Over 100 years on since the Battle of Verdun, one of the bloodiest battles of World War One, scientists have pieced together the identity of a fallen French soldier using DNA samples from his relatives.
The soldier has now been laid to rest in his own tomb at Douaumont memorial in Verdun, French newspaper Le Figaro reports.
Sergeant Claude Fournier was killed in combat on August 4, 1916 at the age of 35. During construction work at Douaumont memorial in 2015, construction workers found a collection of boots, bayonets, bullets, helmets, a hip flask of mint liqueur, and the skeletons of three men.
Crucially, they also unearthed a dog tag belonging to Claude Fournier, which sparked the researchers to attempt to identify the body of the young sergeant.
"There are a whole series of small miraculous circumstances [that allowed] this beautiful story," Bruno Frémont, a medical examiner in Verdun, told AFP.

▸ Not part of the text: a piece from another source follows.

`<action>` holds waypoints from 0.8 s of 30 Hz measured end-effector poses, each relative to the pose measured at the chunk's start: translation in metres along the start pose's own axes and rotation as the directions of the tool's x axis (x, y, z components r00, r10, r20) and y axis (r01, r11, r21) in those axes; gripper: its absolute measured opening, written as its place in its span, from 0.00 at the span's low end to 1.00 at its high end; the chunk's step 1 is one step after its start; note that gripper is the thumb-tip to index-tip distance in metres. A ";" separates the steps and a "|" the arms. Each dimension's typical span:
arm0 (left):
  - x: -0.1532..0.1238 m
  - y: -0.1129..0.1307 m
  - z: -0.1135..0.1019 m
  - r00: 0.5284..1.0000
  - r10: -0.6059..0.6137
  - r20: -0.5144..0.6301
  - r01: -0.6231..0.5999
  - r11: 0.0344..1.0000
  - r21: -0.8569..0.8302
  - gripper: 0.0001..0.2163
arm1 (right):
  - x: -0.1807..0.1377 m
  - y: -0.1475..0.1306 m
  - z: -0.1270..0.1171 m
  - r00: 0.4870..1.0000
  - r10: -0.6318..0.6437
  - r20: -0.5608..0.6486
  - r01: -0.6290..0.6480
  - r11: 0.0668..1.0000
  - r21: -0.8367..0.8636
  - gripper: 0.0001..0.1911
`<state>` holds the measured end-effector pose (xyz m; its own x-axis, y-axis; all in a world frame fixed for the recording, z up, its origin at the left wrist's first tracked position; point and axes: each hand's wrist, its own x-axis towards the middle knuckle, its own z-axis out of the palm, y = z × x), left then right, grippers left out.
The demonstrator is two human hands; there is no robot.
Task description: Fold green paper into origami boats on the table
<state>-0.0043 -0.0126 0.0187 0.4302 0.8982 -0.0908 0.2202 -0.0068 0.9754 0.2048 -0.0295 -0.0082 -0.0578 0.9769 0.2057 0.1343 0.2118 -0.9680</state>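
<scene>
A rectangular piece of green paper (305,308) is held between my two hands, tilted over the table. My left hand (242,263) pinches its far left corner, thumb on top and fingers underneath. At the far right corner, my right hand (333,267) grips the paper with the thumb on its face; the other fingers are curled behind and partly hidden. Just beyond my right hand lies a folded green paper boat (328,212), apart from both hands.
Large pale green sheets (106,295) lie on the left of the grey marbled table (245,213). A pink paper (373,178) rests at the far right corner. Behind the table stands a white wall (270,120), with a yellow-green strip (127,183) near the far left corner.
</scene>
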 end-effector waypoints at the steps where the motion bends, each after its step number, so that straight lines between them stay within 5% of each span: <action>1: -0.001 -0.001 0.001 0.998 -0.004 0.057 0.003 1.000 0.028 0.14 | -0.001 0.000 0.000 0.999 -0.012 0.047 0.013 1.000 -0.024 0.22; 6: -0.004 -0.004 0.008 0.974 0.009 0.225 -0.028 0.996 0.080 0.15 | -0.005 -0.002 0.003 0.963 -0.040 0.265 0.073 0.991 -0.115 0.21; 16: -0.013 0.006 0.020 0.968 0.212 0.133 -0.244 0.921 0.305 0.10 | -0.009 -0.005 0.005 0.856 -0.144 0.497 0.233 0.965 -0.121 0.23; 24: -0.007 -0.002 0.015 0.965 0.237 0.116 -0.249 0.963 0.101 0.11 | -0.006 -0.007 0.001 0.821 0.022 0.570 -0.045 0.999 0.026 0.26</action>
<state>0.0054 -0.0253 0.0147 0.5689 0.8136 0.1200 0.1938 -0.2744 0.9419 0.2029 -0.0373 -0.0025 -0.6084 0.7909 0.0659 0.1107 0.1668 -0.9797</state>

They started by trawling through military records in the hopes of finding a clue that linked the skeleton to the name, but to no avail. Eventually, they managed to track down Fournier’s 75-year-old grandson, Robert Allard, as well as an anonymous woman in her 80s who was also a relation. Using these two relatives, scientists were able to identify which of the three skeletons belonged to Fournier.
"Scientifically and historically, it's a success," Frémont told AFP. "On the human level, this is superb for Robert Allard, who will now have a grave for his grandfather."
Claude Fournier was born on November 27, 1880, in Colombier-en-Brionnais, eastern France. As a younger man, he worked as a gardener in Lyon and then enlisted in the army in 1900. When war was declared between the Allies and the Central Powers of Europe in 1914, he served in the frontline trenches along the Western Front.
He fought in the Battle of Verdun, one of the largest and longest battles of the First World War, as well as being one of the bloodiest battles in the whole of human history. Ultimately, it claimed the lives of 300,000 people over a period of 303 days.
On February 2018, exactly 102 years since this horrific battle begun, Claude Fournier was laid to rest at Douaumont memorial with full military honors.
While Fournier is the first French WW1 soldier to be identified using DNA, researchers have traced the identity of at least four British WW1 soldiers using genetic evidence. Just like Fournier, they were also given an official burial ceremony.